Later authors have understandably preferred to use existing languages; for example “The Elements of Programming Style” (1974) by Brian W. Kernighan and P. J. Plauger. In this case the authors chose Fortran and PL/I:
…since these languages are widely used and are sufficiently similar that a reading knowledge of one means that the other can also be read well enough.
The Reign of C/C++
The rise of Object Oriented Programming (OOP) had it hallmark moment in the 1980s and 1990s. And at the beginning of this craze, the most widely used language to explain it was C++.
I will start with the book that taught me OOP: my beloved copy of “Object-Oriented Analysis and Design with Applications (2nd edition)” (1994) by Grady Booch, which represented also my first exposure to C++ code examples. Grady Booch is one of the “three amigos” who came up with UML and in 2002 IBM bought their company. Interestingly, the 3rd edition of this opus (2007) has examples in C# and Java.
OOP begat the design patterns movement, incarnated by two major books: “Design Patterns for Object-Oriented Software Development” (1994) by Wolfgang Pree, a title that got sadly, unjustly, and immediately shadowed by the success of the eponymous “Design Patterns: Elements of Reusable Object-Oriented Software” (1994) by the “Gang of Four”: Erich Gamma, Richard Helm, Ralph Johnson and John Vlissides. Both books, released one year before the smashing release of Java, show examples in C++.

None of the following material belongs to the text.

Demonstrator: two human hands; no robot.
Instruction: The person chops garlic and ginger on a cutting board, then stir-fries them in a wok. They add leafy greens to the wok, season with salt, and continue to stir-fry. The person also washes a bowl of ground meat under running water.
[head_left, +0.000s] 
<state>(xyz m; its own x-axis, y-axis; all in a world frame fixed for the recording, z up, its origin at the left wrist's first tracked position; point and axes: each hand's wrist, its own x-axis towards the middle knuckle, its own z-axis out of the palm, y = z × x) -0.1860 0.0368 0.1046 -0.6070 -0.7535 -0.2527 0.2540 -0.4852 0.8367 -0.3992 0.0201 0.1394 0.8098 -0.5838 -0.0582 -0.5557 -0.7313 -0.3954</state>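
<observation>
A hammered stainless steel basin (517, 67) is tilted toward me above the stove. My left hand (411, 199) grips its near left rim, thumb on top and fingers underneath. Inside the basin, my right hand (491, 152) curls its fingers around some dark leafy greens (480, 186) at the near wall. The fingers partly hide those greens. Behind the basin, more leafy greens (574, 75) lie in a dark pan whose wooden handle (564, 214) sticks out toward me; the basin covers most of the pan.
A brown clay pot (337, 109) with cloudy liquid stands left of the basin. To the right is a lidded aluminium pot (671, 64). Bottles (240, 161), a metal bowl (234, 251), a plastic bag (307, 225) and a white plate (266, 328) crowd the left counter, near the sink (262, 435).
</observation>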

C++, largely thanks to the legendary speed attributed to its name, found a niche in numerical and financial processing back in the 1990s, starting a slow industrial demise of Fortran. In this sense it is worthwhile to mention “Numerical Recipes: The Art of Scientific Computing (3rd edition)” (2007) whose first edition (published in 1992) featured two distinct versions: one in C and another in Fortran. As for financial modeling, we can mention “Modeling Derivatives in C++” (2004) by Justin London, and the excellent “Financial Instrument Pricing Using C++” (2004) by Daniel J. Duffy, recently updated to C++11 in a second edition (2018).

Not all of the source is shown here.